Casa donde murió Alberto Meyer-Orth

Los apellidos de Mestanza

Es curioso, pero la mayoría de la gente no piensa en sus apellidos. Aunque pasan toda la vida junto a ellos, ignoran su procedencia. Entiendo que esto suceda con los apellidos patronímicos, es decir, aquellos que se derivan de un nombre propio, como Juárez (de Suaro), Núñez (de Nuño), Ramírez (de Ramiro) o Ruiz (de Rui). Son ordinarios –en el buen sentido- y no cuentan nada de tus antepasados. Sin embargo, otros apellidos nos muestran de qué lugar procedían nuestros ancestros, dónde vivían o qué oficio desempeñaban. Incluso si sus vecinos les estimaban por su alegría, bondad, cortesía o clemencia.

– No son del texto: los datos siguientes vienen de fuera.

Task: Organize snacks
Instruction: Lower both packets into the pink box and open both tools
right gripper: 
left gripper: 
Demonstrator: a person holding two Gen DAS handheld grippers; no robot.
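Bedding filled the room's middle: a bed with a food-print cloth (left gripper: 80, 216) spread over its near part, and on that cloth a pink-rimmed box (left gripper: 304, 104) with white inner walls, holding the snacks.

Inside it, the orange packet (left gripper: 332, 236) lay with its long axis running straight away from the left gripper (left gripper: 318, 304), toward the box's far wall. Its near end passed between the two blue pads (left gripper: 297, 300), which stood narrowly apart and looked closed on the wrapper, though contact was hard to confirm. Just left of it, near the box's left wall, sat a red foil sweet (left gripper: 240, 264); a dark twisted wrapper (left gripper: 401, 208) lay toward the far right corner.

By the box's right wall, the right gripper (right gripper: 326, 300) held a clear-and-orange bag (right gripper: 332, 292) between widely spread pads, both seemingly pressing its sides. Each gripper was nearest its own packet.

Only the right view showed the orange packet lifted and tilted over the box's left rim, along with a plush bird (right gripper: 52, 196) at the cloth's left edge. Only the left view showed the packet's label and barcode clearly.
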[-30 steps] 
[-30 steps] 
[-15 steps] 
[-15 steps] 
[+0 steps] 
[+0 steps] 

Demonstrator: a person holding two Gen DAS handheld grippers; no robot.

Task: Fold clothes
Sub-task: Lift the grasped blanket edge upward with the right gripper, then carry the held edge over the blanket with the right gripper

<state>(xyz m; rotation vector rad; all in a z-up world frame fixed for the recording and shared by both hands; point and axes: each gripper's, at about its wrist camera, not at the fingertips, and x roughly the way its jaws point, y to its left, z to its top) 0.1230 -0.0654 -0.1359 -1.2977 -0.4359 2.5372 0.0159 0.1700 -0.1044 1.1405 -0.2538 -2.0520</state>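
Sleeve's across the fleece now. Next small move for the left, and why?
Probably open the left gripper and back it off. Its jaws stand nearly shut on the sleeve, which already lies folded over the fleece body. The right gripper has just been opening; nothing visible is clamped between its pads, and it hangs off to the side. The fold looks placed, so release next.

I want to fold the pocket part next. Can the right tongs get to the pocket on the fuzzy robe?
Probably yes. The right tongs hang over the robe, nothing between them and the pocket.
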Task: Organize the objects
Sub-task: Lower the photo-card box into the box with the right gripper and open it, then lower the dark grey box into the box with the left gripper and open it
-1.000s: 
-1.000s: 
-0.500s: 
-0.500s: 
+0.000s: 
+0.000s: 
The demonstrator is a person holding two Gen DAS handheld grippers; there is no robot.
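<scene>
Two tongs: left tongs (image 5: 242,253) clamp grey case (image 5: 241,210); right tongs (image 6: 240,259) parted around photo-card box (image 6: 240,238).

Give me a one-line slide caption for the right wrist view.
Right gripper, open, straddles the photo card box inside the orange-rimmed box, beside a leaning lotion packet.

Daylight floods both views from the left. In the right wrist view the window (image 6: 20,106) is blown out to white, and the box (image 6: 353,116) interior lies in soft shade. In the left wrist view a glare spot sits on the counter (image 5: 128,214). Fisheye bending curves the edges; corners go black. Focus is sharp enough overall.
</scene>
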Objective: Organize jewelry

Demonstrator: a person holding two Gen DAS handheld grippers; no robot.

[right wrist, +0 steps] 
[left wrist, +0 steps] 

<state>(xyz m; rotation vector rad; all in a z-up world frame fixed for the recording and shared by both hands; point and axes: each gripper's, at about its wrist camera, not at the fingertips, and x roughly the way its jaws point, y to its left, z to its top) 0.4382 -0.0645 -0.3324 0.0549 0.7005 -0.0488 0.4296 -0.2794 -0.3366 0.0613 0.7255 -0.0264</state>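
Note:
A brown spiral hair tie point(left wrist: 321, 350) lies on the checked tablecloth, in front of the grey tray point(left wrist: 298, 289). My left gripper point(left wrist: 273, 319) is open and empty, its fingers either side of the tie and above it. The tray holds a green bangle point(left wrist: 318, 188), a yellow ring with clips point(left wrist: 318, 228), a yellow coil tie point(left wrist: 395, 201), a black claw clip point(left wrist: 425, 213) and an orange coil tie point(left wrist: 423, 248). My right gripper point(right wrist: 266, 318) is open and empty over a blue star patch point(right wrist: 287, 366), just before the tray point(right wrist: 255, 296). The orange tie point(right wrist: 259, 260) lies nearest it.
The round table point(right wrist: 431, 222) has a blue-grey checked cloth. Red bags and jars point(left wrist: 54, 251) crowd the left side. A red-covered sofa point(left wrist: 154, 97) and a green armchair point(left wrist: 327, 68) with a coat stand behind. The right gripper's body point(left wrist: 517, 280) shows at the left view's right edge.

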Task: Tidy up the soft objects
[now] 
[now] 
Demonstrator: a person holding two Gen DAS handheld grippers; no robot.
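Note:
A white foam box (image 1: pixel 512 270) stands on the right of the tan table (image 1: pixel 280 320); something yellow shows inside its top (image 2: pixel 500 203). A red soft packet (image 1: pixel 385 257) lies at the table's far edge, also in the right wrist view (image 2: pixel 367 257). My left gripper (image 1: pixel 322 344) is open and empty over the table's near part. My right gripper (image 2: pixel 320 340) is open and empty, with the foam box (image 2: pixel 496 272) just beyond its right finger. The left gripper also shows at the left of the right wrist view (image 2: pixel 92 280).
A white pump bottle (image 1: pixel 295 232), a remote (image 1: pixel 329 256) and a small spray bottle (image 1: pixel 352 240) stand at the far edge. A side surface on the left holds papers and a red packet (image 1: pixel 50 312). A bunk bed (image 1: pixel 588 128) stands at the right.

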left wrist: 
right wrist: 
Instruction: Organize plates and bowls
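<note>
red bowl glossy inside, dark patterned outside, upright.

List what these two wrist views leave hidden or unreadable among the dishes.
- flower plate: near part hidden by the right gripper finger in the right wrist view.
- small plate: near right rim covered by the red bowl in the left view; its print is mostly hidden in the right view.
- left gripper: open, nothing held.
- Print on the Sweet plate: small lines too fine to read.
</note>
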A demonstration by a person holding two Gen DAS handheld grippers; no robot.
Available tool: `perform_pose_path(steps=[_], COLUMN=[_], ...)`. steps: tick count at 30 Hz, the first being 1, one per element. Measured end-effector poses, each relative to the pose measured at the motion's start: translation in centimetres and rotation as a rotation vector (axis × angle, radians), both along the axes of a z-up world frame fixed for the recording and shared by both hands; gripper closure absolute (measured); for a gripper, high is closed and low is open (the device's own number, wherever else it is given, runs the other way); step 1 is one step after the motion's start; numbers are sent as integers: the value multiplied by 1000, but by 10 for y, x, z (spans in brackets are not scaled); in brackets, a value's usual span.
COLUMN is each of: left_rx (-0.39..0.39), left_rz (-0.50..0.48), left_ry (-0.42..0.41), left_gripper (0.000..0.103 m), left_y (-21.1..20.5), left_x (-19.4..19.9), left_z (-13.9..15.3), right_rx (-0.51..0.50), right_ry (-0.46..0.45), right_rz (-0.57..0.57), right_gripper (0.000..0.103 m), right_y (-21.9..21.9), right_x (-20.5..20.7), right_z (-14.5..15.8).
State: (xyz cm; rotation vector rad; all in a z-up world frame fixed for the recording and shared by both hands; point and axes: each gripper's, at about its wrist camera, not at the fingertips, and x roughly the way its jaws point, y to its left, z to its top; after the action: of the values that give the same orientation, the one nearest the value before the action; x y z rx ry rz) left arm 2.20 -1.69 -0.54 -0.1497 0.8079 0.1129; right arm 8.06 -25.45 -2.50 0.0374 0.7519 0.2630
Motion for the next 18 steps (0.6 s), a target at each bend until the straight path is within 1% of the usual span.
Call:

En Mestanza son muy comunes los apellidos toponímicos. Tras la expulsión de los musulmanes en la batalla de las Navas de Tolosa (1212), los castellanos del norte peninsular se asentaron en nuestras tierras. Sus apellidos revelaban el pueblo desde el cual partieron: los Buendía de Cuenca, los Pareja de La Alcarria, los Molina de Guadalajara, los Aranda de Burgos o los Vozmediano de Soria. En menor proporción, también encontramos a los Palomeque de Toledo, los Yagüe de Yanguas -en Soria- y los Gascón, cuyo origen hay que buscarlo en la Gascuña francesa. Ofrece dudas el apellido Bastante, que algunos especialistas hacen proceder del Valle del Baztán, en el país vasco-navarro.

También son muy usuales en nuestro pueblo los apellidos relativos a ciertos oficios antiguos: Calero, que producía y vendía cal; Carrilero, que preparaba los caminos para el paso de los carros; Correal, que curtía la piel de los venados para elaborar vestidos; Gavillero, que amontonaba las gavillas en la siega; Montero, que perseguía la caza en los montes; o Pellitero, que adobaba y vendía las pieles de los animales.

Otros apellidos hacen referencia a ciertas zonas donde vivía la persona o la familia asociadas a los mismos. El apellido Céspedes alude a un lugar cubierto de hierba (del latín caespitem o campo); Navas apunta a una zona sin árboles, quizá pantanosa, situada entre dos montañas, como la Nava de Riofrío; Serna se refiere a una porción de tierra o sembradura; y Vallejo a un pequeño valle o llanura entre montes.

Por último, ciertos apellidos como Clemente destacaban una cualidad positiva de la persona. Podríamos considerar el apellido Hidalgo dentro de este grupo, si bien es probable que aludiera a una familia perteneciente al estamento inferior de la nobleza.